Who’s Got the Pain (Fosse/Verdon) Coming together and falling apart. This episode is Bob Fosse and Gwen Verdon’s relationship in a nutshell. From their first meeting, you see why they connected both personally and professionally. It changed nearly everything for them, they found someone who instinctively understood them creatively and worked to make them shine even brighter. It invigorated them in every way. But it didn’t change who they were. Fosse wasn’t capable of a monogamous relationship with anything, he was always looking for something more or new or different. We see it as his marriage with Joan falls apart and we see in the fight in Majorca. He undoubtedly loved Verdon as much as he was able and it was never going to be enough.
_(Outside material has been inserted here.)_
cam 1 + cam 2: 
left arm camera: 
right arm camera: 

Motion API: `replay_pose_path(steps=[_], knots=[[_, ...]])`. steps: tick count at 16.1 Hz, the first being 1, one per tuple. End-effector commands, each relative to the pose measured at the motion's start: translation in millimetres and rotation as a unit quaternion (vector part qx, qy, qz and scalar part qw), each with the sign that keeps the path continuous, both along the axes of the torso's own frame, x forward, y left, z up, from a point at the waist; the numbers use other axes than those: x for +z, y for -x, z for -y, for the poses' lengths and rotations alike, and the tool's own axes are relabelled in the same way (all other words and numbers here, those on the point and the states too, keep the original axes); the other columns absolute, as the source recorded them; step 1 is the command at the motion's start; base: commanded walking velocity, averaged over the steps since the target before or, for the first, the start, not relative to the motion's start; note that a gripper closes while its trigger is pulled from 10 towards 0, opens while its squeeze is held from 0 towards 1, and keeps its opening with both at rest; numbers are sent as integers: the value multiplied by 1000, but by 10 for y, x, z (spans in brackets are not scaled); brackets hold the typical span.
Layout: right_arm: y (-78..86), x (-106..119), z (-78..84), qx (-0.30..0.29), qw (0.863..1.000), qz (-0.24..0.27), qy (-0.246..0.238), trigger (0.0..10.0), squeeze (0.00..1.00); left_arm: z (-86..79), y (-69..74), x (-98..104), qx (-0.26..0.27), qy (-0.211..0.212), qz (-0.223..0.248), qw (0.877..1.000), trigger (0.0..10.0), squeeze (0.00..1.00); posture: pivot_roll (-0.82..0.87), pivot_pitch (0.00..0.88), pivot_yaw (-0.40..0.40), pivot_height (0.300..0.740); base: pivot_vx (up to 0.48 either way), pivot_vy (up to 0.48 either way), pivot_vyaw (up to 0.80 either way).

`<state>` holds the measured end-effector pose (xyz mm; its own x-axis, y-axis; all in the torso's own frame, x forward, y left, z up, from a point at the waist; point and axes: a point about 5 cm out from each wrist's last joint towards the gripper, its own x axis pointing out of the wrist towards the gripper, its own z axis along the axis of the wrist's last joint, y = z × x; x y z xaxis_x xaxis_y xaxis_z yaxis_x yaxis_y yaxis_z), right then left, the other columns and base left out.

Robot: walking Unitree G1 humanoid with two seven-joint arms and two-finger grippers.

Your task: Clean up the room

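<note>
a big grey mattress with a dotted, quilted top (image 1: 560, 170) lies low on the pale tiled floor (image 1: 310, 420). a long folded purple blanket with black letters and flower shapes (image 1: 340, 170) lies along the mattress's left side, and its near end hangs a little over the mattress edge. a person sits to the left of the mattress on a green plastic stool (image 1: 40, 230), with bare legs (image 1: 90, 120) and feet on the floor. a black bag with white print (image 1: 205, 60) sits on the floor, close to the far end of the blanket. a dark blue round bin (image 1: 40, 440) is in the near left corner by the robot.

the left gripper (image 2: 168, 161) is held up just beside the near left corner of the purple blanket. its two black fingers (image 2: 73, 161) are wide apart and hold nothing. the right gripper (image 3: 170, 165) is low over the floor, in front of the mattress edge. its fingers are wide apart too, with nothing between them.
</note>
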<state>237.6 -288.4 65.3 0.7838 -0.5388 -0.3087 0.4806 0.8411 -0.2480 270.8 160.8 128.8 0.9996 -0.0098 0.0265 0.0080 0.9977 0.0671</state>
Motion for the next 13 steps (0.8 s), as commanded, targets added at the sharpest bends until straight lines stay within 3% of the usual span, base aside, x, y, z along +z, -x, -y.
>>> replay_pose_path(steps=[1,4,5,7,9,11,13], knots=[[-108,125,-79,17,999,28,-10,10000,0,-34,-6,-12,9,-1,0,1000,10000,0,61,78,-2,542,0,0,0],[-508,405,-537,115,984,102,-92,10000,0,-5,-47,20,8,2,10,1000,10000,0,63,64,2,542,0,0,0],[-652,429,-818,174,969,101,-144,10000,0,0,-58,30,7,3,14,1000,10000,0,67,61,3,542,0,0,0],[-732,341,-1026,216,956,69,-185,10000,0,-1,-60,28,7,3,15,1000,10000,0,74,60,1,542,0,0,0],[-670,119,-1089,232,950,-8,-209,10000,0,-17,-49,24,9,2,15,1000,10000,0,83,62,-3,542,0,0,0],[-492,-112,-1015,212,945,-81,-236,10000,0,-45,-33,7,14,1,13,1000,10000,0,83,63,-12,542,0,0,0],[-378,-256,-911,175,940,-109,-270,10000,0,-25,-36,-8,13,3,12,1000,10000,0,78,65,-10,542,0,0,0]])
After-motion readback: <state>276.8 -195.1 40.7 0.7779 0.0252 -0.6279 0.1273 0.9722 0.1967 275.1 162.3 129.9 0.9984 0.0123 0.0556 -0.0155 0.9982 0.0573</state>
She needed more of him than he had to give and sometimes that made her walk away but sometimes she stayed anyway because some of him made more sense than none. This episode is brilliantly directed and edited, the camera angles in their pre-rehearsal fight are tense and suffocating, William’s line delivery of her stage directions for their fight on the beach are brutal and cutting, and the dance scenes are all filled with chemistry and a natural intimacy. Every element of it was perfectly executed and it’s the episode I’m most likely to keep coming back to as an example of who these two were and how the show captured them.